I recently read a piece written by Nat Eliason.
I thought it was beautifully written. It was honest and raw and you could feel the internal conflict in Nat’s words. In the article, Nat writes about the struggle between money and art. What happens to your passion for writing when writing is the source of income?
It’s a struggle most writers can relate to.
I was shocked and pleased to discover my reaction to his article. The thought that kept running through my head the was …
“I’m happy I don’t feel that way.”
Let me explain.
Dirty Jobs
I’ve always had an appreciation and an admiration for Mike Rowe. I often reflect on an interview he did where he made the case for not following your passion. Instead, he argued that the best way to approach business and life was to look for opportunity and then find a way to be passionate about it.
That’s one of the reasons I became a blogger. I saw there was a huge opportunity in online writing. I was able to combine my passion for writing with the opportunity and the market for in high quality healthcare content.
Now, I am a writer. It may not be how I dreamed of it as a boy, but I am a writer none the less.
As a kid, I would wake up early and read before I went to school. I would read Goosebumps and Mr. Popper’s Penguins. I read Dracula and Tom Sawyer and The Call of the Wild. I read 1984 and Animal Farm. I discovered comics and became obsessed with Batman, Superman, and anything written by Alan Moore. I loved it. I still love it.
I’ve known my entire life what I want to do. I am actively working on achieving my dream of writing a best seller and seeing my name in an airport bookstore. But until then, I get to do what I love.
I genuinely feel like the luckiest person in the world.
I’m a writer.
I’m a writer with an objective…
When I sit down to write a blog post on Tim Stodz or on Stodzy, I have absolutely no internal conflict about why I am writing. I write to serve. I write with intention. I always ask myself “what am I trying to accomplish with this article?”
Everything has an objective and I am so grateful for that clarity.
The War of Art
With that said, I am under no illusions about my creativity, and my need to express myself in a way that is greater than achieving an objective.
That’s why I write here and that’s why I have stacks of notebooks filled with ideas and scribble and memories. When I write on the blank page, I am always writing to the muse.
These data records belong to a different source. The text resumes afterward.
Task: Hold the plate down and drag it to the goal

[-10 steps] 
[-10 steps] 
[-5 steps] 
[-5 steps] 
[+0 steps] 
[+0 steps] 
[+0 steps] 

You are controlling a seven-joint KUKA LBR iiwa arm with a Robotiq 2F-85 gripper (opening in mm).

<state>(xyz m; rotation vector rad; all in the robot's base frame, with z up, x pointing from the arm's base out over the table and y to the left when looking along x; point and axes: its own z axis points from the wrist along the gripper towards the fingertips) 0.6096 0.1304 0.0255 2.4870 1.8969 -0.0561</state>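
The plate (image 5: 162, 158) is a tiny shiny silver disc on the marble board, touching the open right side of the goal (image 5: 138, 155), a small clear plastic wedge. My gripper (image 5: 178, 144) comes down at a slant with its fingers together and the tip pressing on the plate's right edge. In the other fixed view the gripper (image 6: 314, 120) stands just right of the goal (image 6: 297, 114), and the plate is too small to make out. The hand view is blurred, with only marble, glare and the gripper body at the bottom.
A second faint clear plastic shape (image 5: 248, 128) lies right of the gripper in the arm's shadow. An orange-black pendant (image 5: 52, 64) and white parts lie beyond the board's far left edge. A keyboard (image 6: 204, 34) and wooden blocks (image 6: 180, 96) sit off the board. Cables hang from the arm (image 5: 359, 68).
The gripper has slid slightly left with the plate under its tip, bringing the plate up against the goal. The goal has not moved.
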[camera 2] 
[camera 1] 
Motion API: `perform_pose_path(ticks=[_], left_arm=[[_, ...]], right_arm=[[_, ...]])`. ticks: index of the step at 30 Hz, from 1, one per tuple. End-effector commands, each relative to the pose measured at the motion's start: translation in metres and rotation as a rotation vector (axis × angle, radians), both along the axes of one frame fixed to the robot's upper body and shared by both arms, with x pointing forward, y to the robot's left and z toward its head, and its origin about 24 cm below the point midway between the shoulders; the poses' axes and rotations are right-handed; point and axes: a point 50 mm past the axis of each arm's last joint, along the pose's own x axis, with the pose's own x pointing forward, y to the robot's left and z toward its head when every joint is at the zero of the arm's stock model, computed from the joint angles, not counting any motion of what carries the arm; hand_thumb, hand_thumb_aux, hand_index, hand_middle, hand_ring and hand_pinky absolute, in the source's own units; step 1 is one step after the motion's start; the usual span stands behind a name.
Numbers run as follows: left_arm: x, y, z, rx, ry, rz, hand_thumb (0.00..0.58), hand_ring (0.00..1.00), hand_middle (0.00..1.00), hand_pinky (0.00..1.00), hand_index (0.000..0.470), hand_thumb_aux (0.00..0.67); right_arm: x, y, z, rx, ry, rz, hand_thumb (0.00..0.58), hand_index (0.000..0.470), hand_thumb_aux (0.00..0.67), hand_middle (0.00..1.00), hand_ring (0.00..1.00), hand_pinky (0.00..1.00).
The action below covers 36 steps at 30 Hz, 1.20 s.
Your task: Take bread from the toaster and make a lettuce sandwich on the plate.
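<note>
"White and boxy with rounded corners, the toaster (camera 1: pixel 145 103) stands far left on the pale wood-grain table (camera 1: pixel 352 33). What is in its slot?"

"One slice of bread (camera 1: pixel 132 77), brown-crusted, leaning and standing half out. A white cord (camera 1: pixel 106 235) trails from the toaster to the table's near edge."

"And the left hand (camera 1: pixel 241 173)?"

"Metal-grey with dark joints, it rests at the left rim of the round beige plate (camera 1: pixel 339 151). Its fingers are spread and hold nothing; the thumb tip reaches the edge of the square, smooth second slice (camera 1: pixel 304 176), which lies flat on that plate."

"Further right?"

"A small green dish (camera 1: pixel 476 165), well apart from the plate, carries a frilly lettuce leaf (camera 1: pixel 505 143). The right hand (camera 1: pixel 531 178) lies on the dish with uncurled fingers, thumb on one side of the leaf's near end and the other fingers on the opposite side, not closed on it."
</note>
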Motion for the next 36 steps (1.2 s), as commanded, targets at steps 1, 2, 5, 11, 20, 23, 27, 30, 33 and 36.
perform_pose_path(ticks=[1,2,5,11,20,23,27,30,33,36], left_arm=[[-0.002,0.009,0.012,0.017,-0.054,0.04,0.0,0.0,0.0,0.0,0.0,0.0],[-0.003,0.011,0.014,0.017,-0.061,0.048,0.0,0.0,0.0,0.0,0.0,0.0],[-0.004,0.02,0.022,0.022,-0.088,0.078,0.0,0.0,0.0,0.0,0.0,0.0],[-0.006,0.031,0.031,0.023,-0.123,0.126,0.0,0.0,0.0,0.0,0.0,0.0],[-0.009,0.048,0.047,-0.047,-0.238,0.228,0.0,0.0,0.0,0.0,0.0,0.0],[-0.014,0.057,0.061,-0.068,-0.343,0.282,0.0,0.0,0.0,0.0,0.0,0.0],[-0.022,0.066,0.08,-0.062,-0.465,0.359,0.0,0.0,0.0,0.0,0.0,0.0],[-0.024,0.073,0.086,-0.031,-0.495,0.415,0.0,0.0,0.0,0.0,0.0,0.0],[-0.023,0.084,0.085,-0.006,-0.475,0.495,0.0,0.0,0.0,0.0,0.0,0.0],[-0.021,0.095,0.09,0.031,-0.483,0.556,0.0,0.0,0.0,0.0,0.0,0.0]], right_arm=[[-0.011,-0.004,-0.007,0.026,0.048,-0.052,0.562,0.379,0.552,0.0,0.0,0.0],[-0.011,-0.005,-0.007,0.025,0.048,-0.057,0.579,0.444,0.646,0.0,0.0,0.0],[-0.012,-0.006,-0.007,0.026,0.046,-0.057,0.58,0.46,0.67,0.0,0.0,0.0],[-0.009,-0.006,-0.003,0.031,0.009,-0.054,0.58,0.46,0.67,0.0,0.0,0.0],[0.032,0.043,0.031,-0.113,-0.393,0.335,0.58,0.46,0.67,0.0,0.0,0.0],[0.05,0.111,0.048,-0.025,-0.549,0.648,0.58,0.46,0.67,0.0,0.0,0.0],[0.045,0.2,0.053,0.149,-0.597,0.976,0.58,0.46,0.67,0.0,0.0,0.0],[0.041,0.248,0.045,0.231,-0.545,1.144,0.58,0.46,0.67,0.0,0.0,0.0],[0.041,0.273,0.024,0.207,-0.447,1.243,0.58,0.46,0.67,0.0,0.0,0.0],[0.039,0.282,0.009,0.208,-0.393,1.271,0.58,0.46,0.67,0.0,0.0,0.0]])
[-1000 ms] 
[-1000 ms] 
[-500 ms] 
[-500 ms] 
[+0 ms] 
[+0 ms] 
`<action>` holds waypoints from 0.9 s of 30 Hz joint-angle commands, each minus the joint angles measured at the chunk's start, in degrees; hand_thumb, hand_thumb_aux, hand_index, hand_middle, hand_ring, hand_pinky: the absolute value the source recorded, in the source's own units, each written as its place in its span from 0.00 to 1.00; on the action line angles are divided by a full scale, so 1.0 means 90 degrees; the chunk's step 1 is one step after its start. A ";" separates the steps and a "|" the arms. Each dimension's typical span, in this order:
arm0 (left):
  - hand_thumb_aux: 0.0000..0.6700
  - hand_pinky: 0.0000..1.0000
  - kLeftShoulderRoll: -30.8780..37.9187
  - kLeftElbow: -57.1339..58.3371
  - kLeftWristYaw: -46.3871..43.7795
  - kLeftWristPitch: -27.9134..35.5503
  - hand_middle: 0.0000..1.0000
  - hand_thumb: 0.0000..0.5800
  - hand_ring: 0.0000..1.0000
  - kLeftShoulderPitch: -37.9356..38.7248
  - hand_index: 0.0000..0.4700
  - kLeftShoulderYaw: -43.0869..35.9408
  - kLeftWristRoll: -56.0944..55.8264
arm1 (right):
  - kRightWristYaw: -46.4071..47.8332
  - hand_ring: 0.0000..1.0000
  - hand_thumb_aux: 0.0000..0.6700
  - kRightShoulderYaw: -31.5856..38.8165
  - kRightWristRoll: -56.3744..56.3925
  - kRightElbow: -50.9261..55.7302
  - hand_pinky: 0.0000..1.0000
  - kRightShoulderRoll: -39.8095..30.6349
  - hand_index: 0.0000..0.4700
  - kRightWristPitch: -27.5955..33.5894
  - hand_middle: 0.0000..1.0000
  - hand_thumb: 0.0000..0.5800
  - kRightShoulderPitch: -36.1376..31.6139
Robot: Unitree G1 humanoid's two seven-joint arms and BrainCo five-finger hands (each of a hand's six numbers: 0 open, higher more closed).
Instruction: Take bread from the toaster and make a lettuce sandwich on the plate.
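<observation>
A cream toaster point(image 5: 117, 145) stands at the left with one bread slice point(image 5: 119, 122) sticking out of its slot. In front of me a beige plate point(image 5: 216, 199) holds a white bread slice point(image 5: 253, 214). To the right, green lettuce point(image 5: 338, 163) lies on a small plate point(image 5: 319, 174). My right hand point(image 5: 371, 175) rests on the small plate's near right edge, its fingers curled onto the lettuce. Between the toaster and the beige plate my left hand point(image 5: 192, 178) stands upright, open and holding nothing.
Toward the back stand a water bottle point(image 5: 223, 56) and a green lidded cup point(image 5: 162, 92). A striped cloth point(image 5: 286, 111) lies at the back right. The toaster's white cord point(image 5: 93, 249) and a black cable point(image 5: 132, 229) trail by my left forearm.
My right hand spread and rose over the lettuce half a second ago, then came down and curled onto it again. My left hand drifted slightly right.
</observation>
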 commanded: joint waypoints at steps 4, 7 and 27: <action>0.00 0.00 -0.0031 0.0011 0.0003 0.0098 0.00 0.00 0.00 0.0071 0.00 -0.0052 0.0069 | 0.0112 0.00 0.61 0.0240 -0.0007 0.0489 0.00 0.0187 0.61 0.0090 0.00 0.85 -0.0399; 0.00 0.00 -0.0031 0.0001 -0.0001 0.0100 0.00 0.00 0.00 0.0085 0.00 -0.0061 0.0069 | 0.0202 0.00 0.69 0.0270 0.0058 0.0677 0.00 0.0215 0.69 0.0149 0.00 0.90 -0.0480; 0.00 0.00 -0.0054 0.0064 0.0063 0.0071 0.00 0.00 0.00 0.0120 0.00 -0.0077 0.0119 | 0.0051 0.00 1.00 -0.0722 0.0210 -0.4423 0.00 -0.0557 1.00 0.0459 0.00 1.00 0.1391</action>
I am writing so I can win the the war of art.
I do it because it makes me a better person and because I know it helps me contribute to the world in a way that only I can. No one else sees the world from my unique vantage point and no one else is able to formulate my perspective.
I am the only one that can do this. There’s no one else … only me.
So I will continue to write creatively and without expectation. I will continue to discover pieces about myself through this blank page.
Why?
Because the blank page will never lie to me. It will never trick me and it will always tell me what I need to know.
Without it, I am constantly having conversations with myself and I am the worst person for me to run ideas by. My brain tries to kill me. It tries to convince me that I know what I am doing and that I know what’s best for me.
But the blank page doesn’t do that.
It’s very easy to lie when you speak and almost impossible to lie when you write. I will always have the blank page to tell me the truth.
When I write to work, I do it for the money and I do it to make as much money as I possibly can.
When I write for art, I do it because it keeps me alive.